▶ _Exercise objective_:
Of the lines below, copy those that hold the word "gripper".

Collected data
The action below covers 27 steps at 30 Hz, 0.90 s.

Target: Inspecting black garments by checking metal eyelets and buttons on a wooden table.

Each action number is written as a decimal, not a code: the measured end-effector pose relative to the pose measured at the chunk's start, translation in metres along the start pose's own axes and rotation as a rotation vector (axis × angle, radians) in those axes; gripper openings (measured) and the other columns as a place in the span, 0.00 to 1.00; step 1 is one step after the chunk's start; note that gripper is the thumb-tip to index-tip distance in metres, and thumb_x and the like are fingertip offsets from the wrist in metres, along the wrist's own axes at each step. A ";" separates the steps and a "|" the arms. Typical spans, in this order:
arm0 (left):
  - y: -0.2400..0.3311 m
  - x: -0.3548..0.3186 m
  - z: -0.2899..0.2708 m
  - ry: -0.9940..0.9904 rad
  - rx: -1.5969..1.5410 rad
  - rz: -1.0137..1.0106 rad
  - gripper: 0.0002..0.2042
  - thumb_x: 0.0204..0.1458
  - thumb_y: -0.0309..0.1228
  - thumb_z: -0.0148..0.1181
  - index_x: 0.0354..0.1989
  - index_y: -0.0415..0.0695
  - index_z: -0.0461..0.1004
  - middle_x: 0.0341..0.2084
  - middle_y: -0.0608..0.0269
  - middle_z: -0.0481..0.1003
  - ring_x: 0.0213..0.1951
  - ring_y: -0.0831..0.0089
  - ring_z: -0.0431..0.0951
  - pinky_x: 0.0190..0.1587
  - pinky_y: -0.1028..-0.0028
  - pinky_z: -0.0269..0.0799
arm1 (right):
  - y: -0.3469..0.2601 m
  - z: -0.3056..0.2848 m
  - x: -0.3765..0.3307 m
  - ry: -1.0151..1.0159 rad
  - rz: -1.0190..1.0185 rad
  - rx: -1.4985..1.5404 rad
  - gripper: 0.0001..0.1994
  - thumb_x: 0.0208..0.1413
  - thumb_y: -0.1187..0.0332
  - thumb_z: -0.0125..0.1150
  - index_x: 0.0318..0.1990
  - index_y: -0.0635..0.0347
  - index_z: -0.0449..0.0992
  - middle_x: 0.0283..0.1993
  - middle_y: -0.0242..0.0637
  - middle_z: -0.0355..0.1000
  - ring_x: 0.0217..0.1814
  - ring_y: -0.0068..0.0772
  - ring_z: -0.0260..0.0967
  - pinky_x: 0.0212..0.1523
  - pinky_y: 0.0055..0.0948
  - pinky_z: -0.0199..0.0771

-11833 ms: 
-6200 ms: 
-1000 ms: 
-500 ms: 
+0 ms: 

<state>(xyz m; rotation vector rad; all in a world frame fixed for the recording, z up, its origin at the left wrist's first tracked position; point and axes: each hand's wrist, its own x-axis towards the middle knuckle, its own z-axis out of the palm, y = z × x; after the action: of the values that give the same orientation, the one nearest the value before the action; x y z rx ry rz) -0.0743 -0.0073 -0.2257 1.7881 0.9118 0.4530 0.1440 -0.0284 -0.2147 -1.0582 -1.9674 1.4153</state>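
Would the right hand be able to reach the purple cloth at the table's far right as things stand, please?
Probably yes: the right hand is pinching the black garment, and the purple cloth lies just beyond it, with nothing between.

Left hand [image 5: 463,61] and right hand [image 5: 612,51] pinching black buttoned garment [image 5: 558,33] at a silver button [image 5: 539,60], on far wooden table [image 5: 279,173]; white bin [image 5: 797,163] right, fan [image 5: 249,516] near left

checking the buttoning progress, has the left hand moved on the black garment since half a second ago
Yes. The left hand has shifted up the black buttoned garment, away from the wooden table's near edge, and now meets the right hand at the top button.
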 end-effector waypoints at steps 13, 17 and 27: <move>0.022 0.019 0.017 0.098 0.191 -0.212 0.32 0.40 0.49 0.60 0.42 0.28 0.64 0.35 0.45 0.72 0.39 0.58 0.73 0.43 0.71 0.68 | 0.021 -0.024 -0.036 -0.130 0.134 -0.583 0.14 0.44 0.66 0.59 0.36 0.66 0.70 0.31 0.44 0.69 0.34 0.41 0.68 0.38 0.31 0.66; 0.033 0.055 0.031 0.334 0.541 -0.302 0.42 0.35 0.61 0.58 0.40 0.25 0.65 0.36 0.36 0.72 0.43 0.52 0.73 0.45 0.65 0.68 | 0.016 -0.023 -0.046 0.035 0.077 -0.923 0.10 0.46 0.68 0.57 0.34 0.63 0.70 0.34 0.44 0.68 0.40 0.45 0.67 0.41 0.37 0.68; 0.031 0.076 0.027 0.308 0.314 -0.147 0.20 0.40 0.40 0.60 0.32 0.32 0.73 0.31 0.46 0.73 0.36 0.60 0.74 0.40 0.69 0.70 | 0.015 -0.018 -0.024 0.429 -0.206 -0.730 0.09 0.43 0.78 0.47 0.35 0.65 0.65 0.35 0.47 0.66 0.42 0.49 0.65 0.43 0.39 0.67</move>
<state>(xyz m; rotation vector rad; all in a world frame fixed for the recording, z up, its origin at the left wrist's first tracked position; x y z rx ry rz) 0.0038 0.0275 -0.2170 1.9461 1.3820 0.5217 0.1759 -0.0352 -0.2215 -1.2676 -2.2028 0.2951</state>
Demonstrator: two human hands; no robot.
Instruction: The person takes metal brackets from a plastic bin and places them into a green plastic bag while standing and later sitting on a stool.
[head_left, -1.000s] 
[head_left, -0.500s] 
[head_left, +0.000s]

▶ _Written response_:
Each action number is written as a decimal, not a code: the measured end-effector pose relative to the pose measured at the chunk's start, translation in metres along the start pose's own axes and rotation as a rotation vector (axis × angle, radians) in those axes; gripper openings (measured) and the other columns as a place in the span, 0.00 to 1.00; step 1 is one step after the chunk's start; note that gripper is the thumb-tip to index-tip distance in metres, and thumb_x and the like are fingertip offsets from the wrist in metres, along the wrist's own axes at each step. A ";" separates the steps and a "|" the arms. Typical spans, in this order:
  - gripper: 0.0002..0.2042
  - gripper: 0.0001..0.1994

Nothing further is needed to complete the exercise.